| Source material |

——

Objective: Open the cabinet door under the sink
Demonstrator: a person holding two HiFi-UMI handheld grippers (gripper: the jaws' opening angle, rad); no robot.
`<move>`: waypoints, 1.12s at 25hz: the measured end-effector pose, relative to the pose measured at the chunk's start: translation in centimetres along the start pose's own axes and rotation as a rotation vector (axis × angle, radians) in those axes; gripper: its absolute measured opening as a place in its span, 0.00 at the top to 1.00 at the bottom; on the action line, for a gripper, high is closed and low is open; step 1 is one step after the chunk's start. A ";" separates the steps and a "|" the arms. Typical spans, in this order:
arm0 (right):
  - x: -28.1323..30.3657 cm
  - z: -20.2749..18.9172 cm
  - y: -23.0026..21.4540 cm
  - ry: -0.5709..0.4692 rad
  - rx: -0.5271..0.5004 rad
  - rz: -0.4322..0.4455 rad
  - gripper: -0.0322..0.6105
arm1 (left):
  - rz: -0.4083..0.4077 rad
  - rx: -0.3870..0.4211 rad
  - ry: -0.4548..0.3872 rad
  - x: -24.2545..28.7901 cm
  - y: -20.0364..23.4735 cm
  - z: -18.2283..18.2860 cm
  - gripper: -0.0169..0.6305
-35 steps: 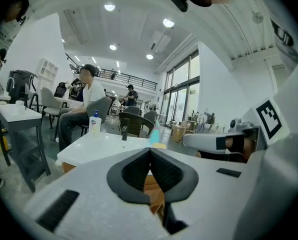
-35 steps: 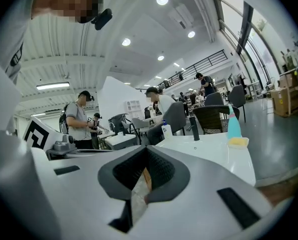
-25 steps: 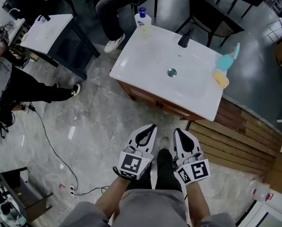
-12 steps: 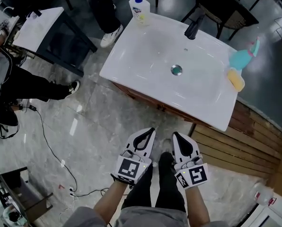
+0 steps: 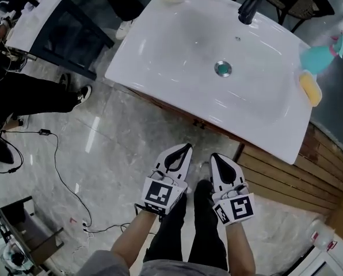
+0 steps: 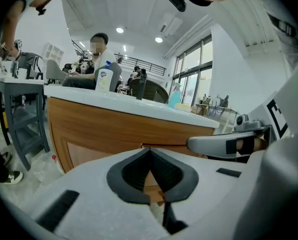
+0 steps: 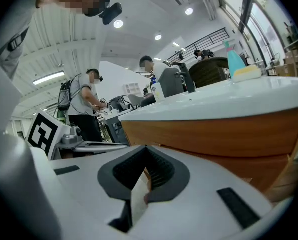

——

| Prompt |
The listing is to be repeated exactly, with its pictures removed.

| Your response |
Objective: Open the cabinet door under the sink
Demonstrator: a person holding two HiFi-UMI handheld grippers (gripper: the jaws' opening angle, rad); no robot.
`<move>`: waypoints, 1.12s at 25hz: the measured end-effector pose, relative to the pose measured at the chunk's start: translation in centimetres along the start pose's own axes and rotation as a rotation vector (axis × angle, radians) in those axes; gripper: its absolute measured opening as a place in its span, 0.00 at the top to 1.00 at the bottom; on the action line, for a gripper, high is closed and low is open; step 1 is one step after the chunk's start. A ";" separates the steps and a "|" the arms. Typical spans, in this order:
arm0 (right):
  - x: -28.1323..30.3657 cm
  - z: -20.2749..18.9172 cm
  - y: -23.0026..21.4540 cm
  - ry: -0.5709..0.4692 rad
  - rx: -0.5271..0.5004 rad
  - rz: -0.4322..0.4455 rad
  - gripper: -0.0322..0.6105
arm1 (left):
  - rz: -0.4083..0.4077 rad
  - rx: -0.3870..0.4211 rad
  - ry: -0.4548..0.3872 rad
  - x: -24.2545..28.7901 cm
  - y: -20.0364..23.4735 cm
  - z: -18.2283..18.2860 cm
  - gripper: -0.0169..0.6305
-35 steps: 
-35 steps: 
-25 steps: 
-12 steps: 
+0 steps: 
+0 steps: 
+0 steps: 

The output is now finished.